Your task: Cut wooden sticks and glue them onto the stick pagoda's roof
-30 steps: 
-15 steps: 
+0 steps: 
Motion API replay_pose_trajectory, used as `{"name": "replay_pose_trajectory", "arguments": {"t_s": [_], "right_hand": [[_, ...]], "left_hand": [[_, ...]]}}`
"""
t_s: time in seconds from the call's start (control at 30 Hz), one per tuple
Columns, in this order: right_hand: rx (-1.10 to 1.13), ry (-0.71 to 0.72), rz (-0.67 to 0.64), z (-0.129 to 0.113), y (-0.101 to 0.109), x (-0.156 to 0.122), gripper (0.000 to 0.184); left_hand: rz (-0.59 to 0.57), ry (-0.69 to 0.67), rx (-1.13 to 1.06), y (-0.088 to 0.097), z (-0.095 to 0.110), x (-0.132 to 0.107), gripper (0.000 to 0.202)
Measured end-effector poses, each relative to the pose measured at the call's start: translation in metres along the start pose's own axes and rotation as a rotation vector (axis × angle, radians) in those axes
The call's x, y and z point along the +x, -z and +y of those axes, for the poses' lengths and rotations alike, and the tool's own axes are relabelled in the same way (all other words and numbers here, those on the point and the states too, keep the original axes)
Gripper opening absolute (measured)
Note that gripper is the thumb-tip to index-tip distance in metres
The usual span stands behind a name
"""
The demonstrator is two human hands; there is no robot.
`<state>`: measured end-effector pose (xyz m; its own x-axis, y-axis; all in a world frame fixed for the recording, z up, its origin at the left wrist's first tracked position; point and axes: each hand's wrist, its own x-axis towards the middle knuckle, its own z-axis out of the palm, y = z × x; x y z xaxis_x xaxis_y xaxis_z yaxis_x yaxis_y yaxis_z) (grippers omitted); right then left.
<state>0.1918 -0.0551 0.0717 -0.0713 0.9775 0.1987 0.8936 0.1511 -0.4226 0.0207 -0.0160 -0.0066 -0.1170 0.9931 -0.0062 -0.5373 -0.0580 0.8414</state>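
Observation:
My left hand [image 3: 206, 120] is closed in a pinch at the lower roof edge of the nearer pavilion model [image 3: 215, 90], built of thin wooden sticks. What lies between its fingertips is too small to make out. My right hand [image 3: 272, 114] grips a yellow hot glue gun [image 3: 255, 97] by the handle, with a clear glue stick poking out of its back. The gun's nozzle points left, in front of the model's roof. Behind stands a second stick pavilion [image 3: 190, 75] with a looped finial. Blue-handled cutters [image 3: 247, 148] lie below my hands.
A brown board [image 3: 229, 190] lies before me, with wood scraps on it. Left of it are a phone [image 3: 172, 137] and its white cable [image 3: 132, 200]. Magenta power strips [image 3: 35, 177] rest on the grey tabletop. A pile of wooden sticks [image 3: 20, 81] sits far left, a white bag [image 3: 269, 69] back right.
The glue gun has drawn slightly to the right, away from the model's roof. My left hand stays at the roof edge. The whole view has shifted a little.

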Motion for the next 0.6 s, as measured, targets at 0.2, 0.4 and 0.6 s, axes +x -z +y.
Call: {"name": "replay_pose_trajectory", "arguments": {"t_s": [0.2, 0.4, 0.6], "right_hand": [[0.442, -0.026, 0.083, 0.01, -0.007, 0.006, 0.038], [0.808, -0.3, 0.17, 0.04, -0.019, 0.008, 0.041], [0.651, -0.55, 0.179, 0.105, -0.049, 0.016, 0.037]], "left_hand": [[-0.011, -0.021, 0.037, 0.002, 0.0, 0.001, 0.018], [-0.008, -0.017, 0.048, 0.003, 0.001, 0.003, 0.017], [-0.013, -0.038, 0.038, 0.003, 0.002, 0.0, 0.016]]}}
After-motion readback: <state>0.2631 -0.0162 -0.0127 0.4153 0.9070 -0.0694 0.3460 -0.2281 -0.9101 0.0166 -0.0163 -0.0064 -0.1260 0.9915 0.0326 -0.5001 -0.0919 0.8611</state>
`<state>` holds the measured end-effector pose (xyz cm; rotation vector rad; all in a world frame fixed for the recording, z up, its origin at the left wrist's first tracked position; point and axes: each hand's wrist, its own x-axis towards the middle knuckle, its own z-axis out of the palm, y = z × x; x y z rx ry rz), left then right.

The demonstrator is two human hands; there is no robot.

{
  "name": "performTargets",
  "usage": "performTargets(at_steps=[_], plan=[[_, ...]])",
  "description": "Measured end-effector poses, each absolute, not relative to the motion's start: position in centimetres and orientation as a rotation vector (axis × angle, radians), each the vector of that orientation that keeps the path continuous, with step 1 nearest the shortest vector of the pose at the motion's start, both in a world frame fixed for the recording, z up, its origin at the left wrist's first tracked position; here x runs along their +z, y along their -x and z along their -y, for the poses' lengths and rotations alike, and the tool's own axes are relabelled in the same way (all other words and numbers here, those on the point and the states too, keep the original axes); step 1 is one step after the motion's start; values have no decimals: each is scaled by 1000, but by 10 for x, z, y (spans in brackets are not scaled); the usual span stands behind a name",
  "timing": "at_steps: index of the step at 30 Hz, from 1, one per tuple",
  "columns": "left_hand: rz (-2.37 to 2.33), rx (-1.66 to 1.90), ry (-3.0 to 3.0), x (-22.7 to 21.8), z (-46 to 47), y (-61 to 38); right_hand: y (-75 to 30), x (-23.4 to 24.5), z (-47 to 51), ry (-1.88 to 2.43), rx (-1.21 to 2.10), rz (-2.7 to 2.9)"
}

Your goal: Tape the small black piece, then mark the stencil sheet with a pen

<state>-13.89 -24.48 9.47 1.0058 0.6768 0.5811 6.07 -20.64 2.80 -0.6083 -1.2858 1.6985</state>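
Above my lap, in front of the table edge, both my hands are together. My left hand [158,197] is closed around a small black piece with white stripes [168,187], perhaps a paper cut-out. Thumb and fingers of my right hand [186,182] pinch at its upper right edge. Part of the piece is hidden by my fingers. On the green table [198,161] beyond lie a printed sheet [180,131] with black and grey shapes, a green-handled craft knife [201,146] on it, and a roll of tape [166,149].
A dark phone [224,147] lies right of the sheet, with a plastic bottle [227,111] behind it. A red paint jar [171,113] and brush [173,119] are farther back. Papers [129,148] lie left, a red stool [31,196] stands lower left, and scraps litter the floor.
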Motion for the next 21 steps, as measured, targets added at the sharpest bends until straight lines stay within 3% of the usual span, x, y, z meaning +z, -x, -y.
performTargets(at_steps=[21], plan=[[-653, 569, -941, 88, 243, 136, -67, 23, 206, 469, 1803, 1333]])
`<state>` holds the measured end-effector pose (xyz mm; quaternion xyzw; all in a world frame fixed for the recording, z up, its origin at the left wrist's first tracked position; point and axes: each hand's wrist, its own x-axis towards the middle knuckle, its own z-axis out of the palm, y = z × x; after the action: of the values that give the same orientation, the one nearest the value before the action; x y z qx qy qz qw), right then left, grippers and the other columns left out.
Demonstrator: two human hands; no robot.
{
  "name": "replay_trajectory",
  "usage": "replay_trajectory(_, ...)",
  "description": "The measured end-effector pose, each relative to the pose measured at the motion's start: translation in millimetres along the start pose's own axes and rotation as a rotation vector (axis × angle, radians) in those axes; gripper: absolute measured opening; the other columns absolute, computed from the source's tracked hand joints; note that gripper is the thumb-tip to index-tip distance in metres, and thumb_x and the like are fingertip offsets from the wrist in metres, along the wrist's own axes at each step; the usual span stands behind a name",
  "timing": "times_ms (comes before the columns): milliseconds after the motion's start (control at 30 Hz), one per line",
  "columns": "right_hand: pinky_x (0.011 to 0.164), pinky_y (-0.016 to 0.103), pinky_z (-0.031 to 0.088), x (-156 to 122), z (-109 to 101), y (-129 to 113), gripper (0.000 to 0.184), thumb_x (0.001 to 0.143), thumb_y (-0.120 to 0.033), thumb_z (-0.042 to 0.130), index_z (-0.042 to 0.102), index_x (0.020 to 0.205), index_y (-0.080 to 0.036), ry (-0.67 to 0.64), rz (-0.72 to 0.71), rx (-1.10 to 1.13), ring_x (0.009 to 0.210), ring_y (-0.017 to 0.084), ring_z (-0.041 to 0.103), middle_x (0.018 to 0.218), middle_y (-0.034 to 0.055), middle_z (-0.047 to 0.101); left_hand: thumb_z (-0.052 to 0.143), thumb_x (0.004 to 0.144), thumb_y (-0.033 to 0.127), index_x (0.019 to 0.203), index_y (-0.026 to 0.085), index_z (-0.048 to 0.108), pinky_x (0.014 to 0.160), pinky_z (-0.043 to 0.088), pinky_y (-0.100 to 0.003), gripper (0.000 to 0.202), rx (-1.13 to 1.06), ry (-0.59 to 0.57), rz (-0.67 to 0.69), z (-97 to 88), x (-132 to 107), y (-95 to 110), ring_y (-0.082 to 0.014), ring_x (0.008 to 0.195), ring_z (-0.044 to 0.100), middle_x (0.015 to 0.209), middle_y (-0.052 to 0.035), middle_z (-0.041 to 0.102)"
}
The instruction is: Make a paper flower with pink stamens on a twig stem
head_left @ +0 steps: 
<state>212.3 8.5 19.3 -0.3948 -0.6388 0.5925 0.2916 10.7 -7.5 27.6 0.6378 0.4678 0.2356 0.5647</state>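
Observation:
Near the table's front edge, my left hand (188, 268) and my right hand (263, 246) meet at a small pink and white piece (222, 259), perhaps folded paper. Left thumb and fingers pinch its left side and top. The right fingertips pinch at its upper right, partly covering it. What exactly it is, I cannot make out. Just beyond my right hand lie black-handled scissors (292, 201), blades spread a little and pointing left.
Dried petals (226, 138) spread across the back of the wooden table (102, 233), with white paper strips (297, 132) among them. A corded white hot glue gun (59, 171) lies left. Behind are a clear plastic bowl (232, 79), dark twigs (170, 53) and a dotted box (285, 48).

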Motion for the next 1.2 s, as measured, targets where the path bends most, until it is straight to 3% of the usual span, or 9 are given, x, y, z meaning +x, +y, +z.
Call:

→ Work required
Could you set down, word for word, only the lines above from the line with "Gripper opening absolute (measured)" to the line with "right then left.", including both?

→ Answer box
Gripper opening absolute (measured)
Note that gripper is the thumb-tip to index-tip distance in metres
The usual span stands behind a name
"""
The demonstrator is two human hands; there is no robot.
`<state>`: measured end-effector pose (xyz m; its own x-axis, y-axis; all in a world frame fixed for the recording, z up, its origin at the left wrist's first tracked position; point and axes: each hand's wrist, its own x-axis towards the middle knuckle, its own z-axis out of the palm, y = z × x; x y z xaxis_x xaxis_y xaxis_z yaxis_x yaxis_y yaxis_z) (grippers omitted); right then left.

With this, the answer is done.